TASK DETAILS: Where does the word "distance" occur in the data below? Copy each line that holds it.

INFORMATION GIVEN:

· · · ·

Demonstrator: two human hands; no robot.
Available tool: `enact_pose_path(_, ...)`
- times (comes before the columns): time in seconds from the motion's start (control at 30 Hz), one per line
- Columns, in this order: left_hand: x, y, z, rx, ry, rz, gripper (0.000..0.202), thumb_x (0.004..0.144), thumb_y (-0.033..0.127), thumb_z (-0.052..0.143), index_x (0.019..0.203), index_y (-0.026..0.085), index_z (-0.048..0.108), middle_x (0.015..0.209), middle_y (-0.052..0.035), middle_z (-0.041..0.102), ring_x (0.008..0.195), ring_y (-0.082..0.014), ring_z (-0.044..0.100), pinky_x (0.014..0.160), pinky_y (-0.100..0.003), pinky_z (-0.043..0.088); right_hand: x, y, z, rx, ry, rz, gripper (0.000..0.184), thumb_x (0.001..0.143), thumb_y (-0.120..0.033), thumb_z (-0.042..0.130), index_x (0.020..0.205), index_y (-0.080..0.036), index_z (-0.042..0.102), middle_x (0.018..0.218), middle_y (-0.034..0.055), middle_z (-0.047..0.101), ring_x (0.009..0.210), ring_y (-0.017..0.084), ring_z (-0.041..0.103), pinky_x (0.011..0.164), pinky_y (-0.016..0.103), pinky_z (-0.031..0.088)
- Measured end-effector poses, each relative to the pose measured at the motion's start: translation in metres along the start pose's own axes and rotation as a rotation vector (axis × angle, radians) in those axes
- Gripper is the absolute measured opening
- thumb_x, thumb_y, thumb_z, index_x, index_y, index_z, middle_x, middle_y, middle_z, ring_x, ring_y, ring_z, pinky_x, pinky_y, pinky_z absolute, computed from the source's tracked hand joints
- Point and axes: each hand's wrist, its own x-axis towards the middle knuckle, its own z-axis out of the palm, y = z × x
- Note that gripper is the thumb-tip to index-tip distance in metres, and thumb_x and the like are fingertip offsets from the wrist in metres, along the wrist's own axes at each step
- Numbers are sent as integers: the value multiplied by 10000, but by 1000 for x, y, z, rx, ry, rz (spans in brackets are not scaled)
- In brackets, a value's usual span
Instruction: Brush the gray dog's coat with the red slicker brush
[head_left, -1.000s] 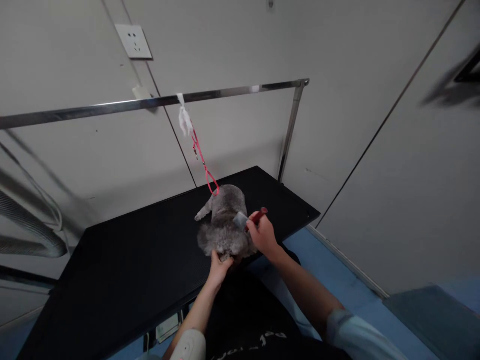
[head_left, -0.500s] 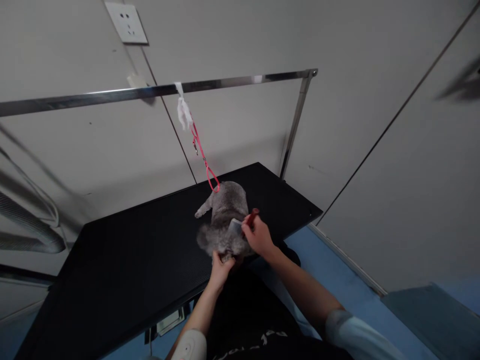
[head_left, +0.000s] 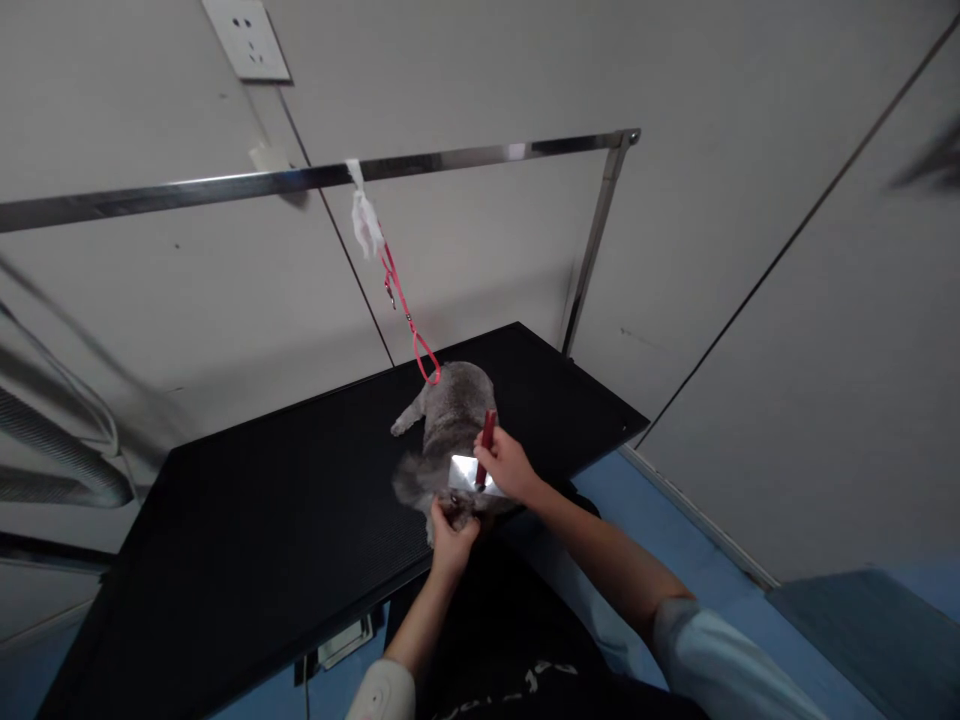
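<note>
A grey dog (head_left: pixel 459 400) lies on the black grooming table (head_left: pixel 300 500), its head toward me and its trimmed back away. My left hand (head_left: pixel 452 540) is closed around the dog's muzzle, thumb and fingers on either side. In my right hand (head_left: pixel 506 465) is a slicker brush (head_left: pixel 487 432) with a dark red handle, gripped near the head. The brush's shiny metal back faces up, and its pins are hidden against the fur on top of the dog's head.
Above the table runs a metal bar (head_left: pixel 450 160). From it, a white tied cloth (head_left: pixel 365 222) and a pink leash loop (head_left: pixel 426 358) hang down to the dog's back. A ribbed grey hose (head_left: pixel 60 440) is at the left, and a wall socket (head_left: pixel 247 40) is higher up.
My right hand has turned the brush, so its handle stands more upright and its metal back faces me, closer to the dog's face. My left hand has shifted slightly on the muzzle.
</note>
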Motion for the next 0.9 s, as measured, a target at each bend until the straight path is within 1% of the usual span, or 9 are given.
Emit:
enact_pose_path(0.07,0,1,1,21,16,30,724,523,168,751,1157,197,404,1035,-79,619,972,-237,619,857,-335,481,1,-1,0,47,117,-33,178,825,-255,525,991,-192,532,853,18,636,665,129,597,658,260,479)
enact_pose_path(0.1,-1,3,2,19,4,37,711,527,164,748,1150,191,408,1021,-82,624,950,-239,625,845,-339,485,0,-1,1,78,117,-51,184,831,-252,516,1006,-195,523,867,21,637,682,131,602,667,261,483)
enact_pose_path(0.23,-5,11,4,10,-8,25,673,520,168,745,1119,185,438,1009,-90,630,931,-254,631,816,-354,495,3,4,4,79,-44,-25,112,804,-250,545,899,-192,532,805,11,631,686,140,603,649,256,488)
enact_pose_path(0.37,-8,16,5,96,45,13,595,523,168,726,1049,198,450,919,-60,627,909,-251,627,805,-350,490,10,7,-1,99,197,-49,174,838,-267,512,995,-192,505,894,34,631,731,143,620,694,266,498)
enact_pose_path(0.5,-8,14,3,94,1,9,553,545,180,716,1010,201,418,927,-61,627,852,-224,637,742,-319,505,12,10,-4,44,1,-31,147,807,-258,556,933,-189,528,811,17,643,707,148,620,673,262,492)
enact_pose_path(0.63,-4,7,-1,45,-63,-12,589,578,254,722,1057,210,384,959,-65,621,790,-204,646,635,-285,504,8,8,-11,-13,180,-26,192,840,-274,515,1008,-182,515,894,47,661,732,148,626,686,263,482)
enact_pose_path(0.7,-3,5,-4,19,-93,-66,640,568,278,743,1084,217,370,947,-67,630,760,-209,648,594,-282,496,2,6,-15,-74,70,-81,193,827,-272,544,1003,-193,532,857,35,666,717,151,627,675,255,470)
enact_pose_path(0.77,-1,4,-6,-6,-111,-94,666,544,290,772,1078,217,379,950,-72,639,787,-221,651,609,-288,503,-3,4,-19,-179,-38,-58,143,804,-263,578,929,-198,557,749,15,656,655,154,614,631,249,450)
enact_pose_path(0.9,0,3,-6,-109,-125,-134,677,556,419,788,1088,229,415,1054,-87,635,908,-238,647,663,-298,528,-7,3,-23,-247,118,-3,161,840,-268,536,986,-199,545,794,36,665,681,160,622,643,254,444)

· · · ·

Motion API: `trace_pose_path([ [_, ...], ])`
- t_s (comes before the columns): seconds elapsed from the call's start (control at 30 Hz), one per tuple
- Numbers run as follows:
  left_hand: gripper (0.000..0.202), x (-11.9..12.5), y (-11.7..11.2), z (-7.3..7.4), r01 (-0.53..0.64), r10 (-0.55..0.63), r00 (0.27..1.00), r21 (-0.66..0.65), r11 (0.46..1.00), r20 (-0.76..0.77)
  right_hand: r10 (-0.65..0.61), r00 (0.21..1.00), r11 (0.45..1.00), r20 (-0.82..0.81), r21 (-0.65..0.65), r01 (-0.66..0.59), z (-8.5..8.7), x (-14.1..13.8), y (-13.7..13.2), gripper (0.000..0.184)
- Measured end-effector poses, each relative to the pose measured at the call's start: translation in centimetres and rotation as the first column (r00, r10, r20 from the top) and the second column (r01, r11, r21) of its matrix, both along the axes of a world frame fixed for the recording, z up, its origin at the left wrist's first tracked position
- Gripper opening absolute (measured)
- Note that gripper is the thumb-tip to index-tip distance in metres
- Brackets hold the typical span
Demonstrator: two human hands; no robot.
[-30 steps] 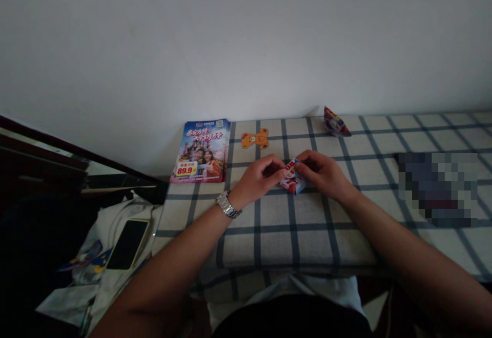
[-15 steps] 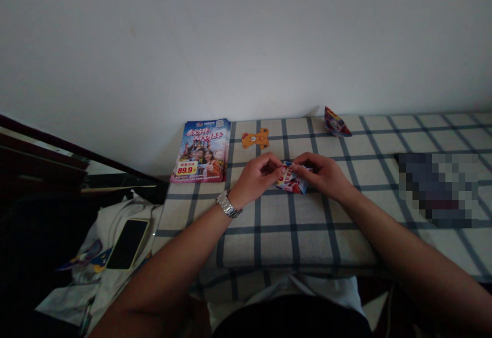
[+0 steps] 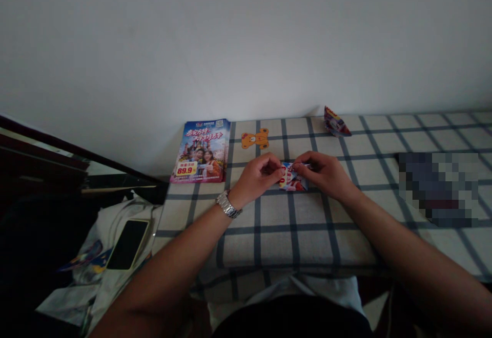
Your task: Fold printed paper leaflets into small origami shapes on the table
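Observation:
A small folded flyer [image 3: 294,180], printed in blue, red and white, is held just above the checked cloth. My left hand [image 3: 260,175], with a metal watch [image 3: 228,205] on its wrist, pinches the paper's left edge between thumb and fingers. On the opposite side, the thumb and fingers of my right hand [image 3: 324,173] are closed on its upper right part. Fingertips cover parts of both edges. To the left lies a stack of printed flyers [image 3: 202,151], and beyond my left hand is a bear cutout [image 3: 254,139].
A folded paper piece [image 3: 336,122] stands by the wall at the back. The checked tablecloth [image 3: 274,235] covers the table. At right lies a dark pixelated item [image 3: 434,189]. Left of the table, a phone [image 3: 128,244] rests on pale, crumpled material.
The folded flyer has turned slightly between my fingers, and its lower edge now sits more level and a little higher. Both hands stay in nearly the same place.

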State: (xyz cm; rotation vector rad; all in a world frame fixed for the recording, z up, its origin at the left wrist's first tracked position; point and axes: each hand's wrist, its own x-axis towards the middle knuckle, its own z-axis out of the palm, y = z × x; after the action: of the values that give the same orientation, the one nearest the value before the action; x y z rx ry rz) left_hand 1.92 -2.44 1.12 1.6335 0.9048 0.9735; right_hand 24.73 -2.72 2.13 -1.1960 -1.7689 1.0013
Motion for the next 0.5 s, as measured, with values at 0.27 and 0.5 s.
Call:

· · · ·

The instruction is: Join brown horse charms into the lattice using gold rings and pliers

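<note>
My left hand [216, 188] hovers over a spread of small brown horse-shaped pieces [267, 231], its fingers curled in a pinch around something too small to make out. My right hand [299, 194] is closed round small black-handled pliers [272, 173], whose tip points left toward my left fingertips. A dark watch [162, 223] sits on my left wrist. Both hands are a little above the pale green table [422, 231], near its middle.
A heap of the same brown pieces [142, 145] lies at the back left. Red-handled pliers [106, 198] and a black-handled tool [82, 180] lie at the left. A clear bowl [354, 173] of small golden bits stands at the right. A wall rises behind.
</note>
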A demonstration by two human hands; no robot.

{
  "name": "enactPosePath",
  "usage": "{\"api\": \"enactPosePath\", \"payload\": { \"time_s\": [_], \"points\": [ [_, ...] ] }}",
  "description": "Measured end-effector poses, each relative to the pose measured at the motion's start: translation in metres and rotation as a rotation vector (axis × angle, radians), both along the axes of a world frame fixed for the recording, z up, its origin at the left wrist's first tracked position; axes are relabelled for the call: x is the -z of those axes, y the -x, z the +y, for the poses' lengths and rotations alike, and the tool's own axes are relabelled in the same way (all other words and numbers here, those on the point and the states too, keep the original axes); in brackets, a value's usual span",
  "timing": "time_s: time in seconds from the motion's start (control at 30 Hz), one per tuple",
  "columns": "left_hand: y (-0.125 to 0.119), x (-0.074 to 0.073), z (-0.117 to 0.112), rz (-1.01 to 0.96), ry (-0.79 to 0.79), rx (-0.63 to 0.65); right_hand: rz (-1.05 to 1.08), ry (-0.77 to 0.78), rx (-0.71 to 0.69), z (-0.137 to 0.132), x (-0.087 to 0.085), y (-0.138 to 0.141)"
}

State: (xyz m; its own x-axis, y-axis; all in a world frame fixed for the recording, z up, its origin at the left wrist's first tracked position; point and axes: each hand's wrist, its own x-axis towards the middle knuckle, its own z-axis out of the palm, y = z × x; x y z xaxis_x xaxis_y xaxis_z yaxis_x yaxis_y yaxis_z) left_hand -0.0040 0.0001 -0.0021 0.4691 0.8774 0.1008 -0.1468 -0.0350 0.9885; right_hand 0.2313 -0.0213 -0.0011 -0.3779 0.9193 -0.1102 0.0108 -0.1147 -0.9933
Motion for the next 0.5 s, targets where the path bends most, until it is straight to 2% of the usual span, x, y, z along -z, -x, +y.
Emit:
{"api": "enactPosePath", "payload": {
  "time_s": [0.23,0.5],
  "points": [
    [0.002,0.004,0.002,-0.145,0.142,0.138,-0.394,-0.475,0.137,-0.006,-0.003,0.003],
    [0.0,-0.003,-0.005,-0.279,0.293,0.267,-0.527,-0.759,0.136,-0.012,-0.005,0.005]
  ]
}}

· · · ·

ANSWER SPACE:
- Note that gripper is the thumb-tip to index-tip distance in metres, and thumb_x and the like are fingertip offsets from the wrist in metres, along the wrist's own axes at each step
- Note that gripper is the thumb-tip to index-tip distance in metres

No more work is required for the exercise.